Sooji Upma / Rava Upma / Rava Bath / Rava Kichidi 
This is the simpler version of rava upma which i always include while making this combo. Though we make different versions of Rava kichidi for breakfast, this goes well with a spicy chutney on its side.  I will post different versions in the following posts. 

Ingredients
Rava / Sooji - 1 Cup
Oil - 2 tbsp
Hing/Asafoetida - 1 Dash
Mustard Seeds - 2 tsp
Jeera / Cumin Seeds - 1 tsp
Urad Dal / Minna Pappu / Ulutham Paruppu - 2 tsp
Channa Dal / Senaga Pappu / Kadalai Paruppu - 2 tsp
Green chillies - 3 ( slice it or cut into small pieces )
Crushed Ginger - 2 tsp
Curry Leaves - 1 stem
Peas - 1 handful
Red Onion - 1/2 cut into small pieces.
Method
  • In a heavy bottomed frying pan ( preferably Non-stick), dry roast the sooji/rava till it turns golden brown. Stir constantly so that it does not turn black. Transfer them to a plate and keep it ready.
  • In the same pan, add oil first. When it gets heated, add the mustard seeds, cumin seeds, Hing, urad dal, channa dal. When its roasted, add the cut/sliced green chillies, ginger, curry leaves and red onion. Fry them for about 3 - 4 minutes. Add the frozen peas to the contents and fry them for another minute.

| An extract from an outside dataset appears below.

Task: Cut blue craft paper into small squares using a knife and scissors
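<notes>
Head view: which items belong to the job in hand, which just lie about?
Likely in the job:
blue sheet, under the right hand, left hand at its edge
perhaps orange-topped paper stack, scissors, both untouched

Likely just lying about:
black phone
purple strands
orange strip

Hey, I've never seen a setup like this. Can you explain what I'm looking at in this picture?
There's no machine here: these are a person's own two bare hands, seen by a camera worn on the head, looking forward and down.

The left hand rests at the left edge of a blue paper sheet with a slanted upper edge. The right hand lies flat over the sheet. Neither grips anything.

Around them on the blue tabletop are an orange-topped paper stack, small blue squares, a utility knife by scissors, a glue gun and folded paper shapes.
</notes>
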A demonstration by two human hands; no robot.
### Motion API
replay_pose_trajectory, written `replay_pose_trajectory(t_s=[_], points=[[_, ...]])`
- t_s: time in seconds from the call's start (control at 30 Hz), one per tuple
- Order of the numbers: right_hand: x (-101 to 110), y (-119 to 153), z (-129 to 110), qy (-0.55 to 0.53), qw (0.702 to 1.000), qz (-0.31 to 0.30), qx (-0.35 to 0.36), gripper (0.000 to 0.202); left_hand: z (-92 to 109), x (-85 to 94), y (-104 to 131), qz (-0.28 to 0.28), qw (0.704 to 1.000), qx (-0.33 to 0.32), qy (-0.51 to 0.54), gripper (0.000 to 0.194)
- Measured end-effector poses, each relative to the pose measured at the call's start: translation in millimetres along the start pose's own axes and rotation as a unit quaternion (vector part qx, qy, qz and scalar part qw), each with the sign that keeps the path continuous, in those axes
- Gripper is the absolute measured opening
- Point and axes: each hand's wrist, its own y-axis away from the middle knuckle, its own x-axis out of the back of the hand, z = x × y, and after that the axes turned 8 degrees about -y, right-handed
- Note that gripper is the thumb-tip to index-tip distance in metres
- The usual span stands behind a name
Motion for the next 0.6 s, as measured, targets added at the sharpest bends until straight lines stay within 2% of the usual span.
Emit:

  • Add 3 cups of water and required amount of salt to the pan. Cover the pan and allow them to boil for 3-4 minutes. While its boiling, reduce the flame and slowly add the rava/sooji into the water. Stir continuously while adding in order to avoid lumps in the upma. After adding the rava/sooji, mix all the contents uniformly and cover the lid till the sooji/rava gets cooked. Remove the lid and add a tsp of ghee into the upma and serve this with a side of spicy chutney.